The fields of type CertificationRequest have the following meanings:

o certificateRequestInfo is the "certification

request information." It is the value being

signed.

o signatureAlgorithm identifies the signature

algorithm (and any associated parameters) under

which the certification-request information is

signed. Examples include PKCS #1's

md2WithRSAEncryption and md5WithRSAEncryption.

o signature is the result of signing the

certification request information with the

certification request subject's private key.

The signature process consists of two steps:

1. The value of the certificationRequestInfo field is

DER encoded, yielding an octet string.

2. The result of step 1 is signed with the

certification request subject's private key under

the specified signature algorithm, yielding a bit

string, the signature.

Note.
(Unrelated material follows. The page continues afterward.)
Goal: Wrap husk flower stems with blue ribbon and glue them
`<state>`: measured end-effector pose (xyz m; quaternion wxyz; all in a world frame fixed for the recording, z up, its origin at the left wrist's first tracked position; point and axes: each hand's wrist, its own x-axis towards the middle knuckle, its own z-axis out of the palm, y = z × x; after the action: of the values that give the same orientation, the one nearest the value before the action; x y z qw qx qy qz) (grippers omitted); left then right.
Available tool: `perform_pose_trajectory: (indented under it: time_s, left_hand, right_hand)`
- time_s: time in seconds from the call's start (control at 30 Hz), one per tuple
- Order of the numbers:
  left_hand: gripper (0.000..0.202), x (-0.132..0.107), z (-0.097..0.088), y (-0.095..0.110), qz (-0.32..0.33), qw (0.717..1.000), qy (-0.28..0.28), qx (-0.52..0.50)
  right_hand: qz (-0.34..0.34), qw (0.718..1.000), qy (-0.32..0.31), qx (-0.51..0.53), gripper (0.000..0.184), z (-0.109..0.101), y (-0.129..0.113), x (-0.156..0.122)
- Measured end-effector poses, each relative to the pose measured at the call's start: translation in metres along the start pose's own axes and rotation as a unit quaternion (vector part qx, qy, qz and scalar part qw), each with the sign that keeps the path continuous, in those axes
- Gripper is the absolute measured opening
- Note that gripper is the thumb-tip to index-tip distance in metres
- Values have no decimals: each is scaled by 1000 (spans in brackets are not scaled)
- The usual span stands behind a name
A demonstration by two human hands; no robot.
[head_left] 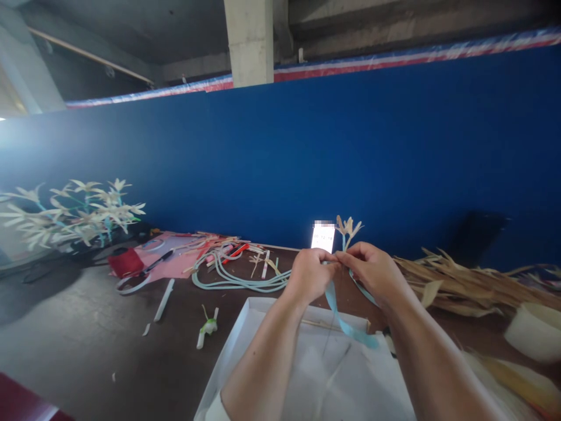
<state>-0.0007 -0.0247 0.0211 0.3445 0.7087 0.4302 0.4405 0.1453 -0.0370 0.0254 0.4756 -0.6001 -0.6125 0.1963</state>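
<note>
Over a white box lid or tray (pixel 245 327), my two hands meet with their fingertips close together. My left hand (pixel 313 273) is closed in a pinch, and a light blue ribbon (pixel 346 326) hangs from below its fingers. My right hand (pixel 372 268) pinches the stem of a small pale flower (pixel 349 227) that looks made of dried husk. The flower stands above the fingers, its stem wrapped partly in blue. The exact meeting point of ribbon and stem is hidden by the fingertips.
A lit phone (pixel 323 237) leans behind my left hand. Pale blue tubing (pixel 241 285), scissors (pixel 160 261) and a pink sheet (pixel 179 272) lie left. Dried husks (pixel 456 280) and a white roll (pixel 534 332) are right. Finished-looking flowers (pixel 83 213) stand far left before a blue partition (pixel 263 158).
</note>
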Motion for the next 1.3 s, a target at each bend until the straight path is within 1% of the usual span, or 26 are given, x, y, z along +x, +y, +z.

The syntax for CertificationRequest could equivalently be

written with the X.509 SIGNED macro:

CertificationRequest ::= SIGNED CertificateRequestInfo

Security Considerations

Security issues are discussed throughout this memo.

Revision history

Version 1.0

Version 1.0 is the initial version.

Acknowledgements

This document is based on a contribution of RSA Laboratories, a

division of RSA Data Security, Inc. Any substantial use of the text

from this document must acknowledge RSA Data Security, Inc. RSA Data

Security, Inc. requests that all material mentioning or referencing

this document identify this as "RSA Data Security, Inc. PKCS #10".

Author's Address

Burt Kaliski

RSA Laboratories East

20 Crosby Drive

Bedford, MA 01730

Phone: (617) 687-7000

EMail: burt@rsa.com

Full Copyright Statement

Copyright (C) The Internet Society (1998). All Rights Reserved.

This document and translations of it may be copied and furnished to

others, and derivative works that comment on or otherwise explain it

or assist in its implementation may be prepared, copied, published

and distributed, in whole or in part, without restriction of any

kind, provided that the above copyright notice and this paragraph are

included on all such copies and derivative works. However, this

document itself may not be modified in any way, such as by removing

the copyright notice or references to the Internet Society or other

Internet organizations, except as needed for the purpose of

developing Internet standards in which case the procedures for

copyrights defined in the Internet Standards process must be

followed, or as required to translate it into languages other than

English.

The limited permissions granted above are perpetual and will not be

revoked by the Internet Society or its successors or assigns.

This document and the information contained herein is provided on an

"AS IS" basis and THE INTERNET SOCIETY AND THE INTERNET ENGINEERING

TASK FORCE DISCLAIMS ALL WARRANTIES, EXPRESS OR IMPLIED, INCLUDING

BUT NOT LIMITED TO ANY WARRANTY THAT THE USE OF THE INFORMATION

HEREIN WILL NOT INFRINGE ANY RIGHTS OR ANY IMPLIED WARRANTIES OF

MERCHANTABILITY OR FITNESS FOR A PARTICULAR PURPOSE.